Prompt: Begin with the line below holding "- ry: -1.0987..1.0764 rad" and go on through the line holding "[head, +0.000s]", duplicating each line exactly and leaving out pictures.

Collected material:
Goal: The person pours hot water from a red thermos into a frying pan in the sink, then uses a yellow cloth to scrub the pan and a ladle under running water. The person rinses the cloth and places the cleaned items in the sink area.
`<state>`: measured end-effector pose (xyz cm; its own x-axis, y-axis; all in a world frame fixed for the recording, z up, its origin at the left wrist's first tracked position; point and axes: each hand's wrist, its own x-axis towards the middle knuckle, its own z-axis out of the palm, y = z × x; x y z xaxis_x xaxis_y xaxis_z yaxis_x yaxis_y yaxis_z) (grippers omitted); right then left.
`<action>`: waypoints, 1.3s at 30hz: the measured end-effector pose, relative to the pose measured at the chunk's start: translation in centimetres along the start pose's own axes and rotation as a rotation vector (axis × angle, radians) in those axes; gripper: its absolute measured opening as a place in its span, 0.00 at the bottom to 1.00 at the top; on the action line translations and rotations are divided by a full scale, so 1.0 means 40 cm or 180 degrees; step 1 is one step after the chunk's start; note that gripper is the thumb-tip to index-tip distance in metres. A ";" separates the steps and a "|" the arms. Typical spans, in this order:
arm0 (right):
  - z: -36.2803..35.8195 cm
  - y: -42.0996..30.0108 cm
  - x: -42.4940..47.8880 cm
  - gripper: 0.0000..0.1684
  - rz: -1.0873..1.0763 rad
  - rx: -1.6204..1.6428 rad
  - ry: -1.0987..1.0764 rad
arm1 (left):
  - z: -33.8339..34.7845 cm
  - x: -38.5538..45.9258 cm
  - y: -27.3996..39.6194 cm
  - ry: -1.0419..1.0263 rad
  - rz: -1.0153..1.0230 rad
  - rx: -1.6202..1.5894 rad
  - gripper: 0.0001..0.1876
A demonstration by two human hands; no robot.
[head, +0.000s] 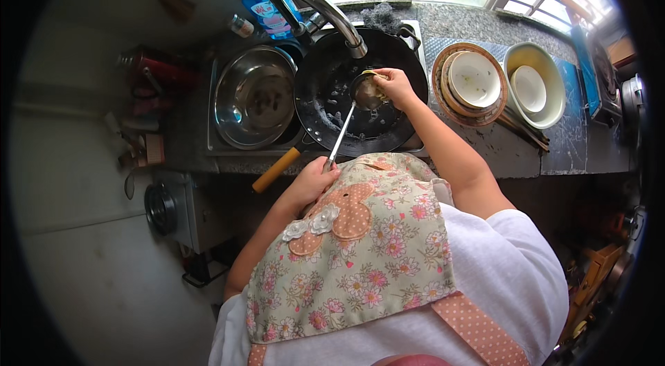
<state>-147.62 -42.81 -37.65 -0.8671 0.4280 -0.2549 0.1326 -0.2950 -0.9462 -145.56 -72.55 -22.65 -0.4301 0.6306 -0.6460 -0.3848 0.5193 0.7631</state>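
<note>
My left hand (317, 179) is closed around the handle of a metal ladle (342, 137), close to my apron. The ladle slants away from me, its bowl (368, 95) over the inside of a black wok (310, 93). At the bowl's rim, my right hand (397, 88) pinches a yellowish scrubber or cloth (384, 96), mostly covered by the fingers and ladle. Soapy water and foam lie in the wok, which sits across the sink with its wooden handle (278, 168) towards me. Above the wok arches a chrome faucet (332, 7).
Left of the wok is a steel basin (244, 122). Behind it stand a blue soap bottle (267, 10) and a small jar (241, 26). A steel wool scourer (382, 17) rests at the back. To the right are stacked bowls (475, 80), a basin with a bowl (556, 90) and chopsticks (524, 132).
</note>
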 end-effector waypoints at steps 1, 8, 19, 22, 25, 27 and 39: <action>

Output of the exercise:
  - ry: -1.0987..1.0764 rad
arm1 (left):
  - z: -33.8339..34.7845 cm
  - x: -38.5538..45.9258 cm
  - y: -27.3996..39.6194 cm
  - ry: -1.0419..1.0263 rad
  - rz: -1.0153..1.0230 rad
  - rx: -1.6202..1.5894 rad
  - gripper: 0.0001..0.1876
A demonstration by two human hands; no robot.
[head, +0.000s] 

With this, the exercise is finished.